To paraphrase Abraham Lincoln…”labor supercedes capital”. Therefore, in about 2050, the United States will have become a financially destitute nation and with an overall debt exceeding $28 trillion. Consequently, the “majority of the majority” in about 2050 will have to decide as to whether to send the Marines into the off-shore banking havens in order to repatriate the existing wealth of over $104 trillion, and done in order to pay the bills that the Fourth World of Democracy has incurred and either is unwilling or unable to repay. Of course, could this too be a Mayan “prediction” from your political perspective?
And when this point of contention surfaces, the obvious response seems to be “I’ll be dead and I won’t care!” To wit, “corporations are persons” seems to be another equivalence, as well.
Jaango
OT– Tonight will be the Canadian broadcast of today’s interview by The Agenda with Steve Paikin with guest, Icelandic PM Birgitta Jonsdottir. More details here.
mzchief,
As to whether peace is pre-eminent, will be determined by the “issues” that will have to be addressed when 2050 or thereabouts, occurs. And yet, given the financial path being described by both the Neo-Cons and the Neo-Libs in their respective approaches to economics, the financial failure of the United States is pretty much guaranteed. As such, one argues in favor of “trickle down” and across the aisle, one argues in favor of “trickle up” and either way, all benefits are achieved for the Overtly Wealthy.
And because, America’s “racial and ethnic” communities are inherently “progressive” in their approach to politics, peace can be assured provided that the folks and who “believe in the line is shorter” on the political right, and predicated on government contracts being readily available, will be strenuously opposed relative to political advocacy. Thus, a subset of the existing political approach to the Military and Industrial Complex, will be addressed with considerable subtlety and nuance, knowing that the majority of the “racial and ethnics” are employed by either government or by contractors to government. And yet, we are getting an earful from both the Neo-Cons and Neo-liberal for their “attack” on pension funds and Organized Labor, as well.
Jaango
I think I understand what you are saying. Wow– still an amazing era to be alive (one of my great grandmothers and I watched the moon walk broadcast together and her first transportation was by foot, horseback or a wagon). Humongous paradigm shift still in progress and that’s not a linear process.
Sorry … mzchief @ 67 is a response to jaango @ 66
Having worked in the mental health system for many years I can attest that it is almost impossible to commit an adult involuntarily. Yes, you can have them evaluated, but many people are perfectly capable to keep it together for short periods of time, and therefore do not fall into the narrow category of being committed against their will.

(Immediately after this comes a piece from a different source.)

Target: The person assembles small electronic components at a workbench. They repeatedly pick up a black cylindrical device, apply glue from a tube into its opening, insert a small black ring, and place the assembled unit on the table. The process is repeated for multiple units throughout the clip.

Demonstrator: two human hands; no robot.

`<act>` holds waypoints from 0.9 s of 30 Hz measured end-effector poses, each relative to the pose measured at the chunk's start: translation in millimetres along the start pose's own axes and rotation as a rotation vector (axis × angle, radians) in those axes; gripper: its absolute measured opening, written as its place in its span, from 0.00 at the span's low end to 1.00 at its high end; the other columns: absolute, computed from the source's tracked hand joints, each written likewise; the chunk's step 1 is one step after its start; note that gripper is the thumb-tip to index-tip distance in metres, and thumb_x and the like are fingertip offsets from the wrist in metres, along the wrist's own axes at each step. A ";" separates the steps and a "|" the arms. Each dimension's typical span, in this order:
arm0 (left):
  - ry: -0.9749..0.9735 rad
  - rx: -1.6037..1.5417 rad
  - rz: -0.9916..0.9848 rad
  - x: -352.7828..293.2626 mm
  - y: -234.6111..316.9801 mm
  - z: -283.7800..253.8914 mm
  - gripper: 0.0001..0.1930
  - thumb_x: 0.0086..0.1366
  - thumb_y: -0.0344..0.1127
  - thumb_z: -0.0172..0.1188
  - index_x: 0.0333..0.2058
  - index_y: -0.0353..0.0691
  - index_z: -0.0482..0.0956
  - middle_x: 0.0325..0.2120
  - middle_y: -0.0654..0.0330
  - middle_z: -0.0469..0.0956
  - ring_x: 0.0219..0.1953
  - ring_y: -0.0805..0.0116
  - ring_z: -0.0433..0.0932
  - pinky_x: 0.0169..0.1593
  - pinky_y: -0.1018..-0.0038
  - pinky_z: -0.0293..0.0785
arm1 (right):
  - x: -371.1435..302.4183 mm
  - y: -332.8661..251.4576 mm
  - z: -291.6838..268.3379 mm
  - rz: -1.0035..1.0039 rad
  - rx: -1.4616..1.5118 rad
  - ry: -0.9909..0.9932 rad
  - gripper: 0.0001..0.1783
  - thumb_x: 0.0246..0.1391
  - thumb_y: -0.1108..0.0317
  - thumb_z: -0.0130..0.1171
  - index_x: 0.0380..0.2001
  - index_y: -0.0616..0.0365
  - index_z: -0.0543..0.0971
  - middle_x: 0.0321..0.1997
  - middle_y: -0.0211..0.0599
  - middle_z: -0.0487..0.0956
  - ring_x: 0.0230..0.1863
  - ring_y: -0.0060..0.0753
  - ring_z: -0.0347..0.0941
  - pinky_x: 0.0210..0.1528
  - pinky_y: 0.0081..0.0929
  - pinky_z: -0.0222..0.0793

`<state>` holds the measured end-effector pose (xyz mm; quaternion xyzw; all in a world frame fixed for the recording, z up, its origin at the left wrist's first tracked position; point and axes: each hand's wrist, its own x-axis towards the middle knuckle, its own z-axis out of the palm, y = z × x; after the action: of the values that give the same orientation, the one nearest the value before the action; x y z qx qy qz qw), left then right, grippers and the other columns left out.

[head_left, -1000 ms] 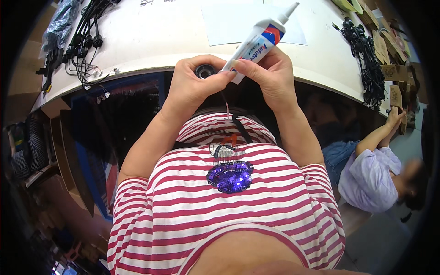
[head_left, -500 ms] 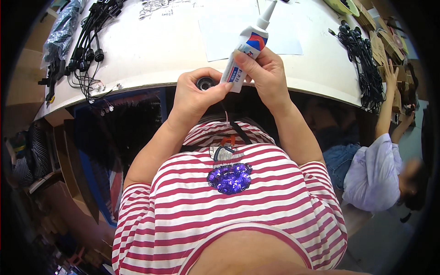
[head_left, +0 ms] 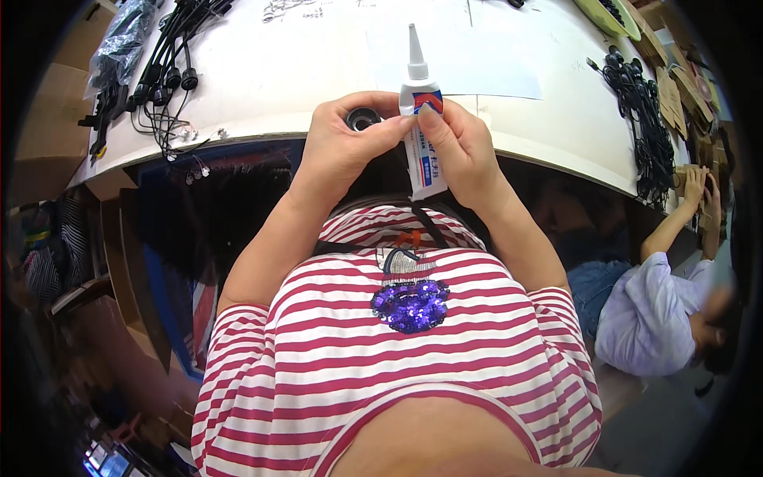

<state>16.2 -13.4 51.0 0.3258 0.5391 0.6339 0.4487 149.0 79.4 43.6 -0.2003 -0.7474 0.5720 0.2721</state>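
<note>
The right hand is gripping a white glue tube around its upper body, fingers curled closed on it, and is holding it nearly upright with the long tapered nozzle pointing away toward the white table — an attitude that is keeping the tip clear of both hands. The left hand is pressing in from the other side, its fingers wrapped tight around a small black round part and its thumb meeting the tube just below the cap shoulder; the two hands are touching, which looks like a way of steadying each other above the table's near edge. Both are working close to the chest, over the striped shirt, where the view is easiest. On the table to the left, a bundle of black cables is lying well apart, and another black cable bundle is resting along the right rim — both within reach. A sheet of pale paper is lying just beyond the nozzle. At the right, another person is reaching up toward the table edge.
</note>
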 end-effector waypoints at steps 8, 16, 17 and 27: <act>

As for the point raised several times, the idea was that people were becoming institutionalized, and should not have to be committed for lengthy periods of time. The solution was to provide mental health services in the community. Unfortunately, when people were discharged from state hospitals the facilities to take care of them for the most part remained nonexistent. Needless to say many of these people wound up in prison or on the streets. I must admit that the facility where I worked sometimes discharged clients to the street, or gave them a one way ticket to some place far away, where they would no longer be this community’s problem.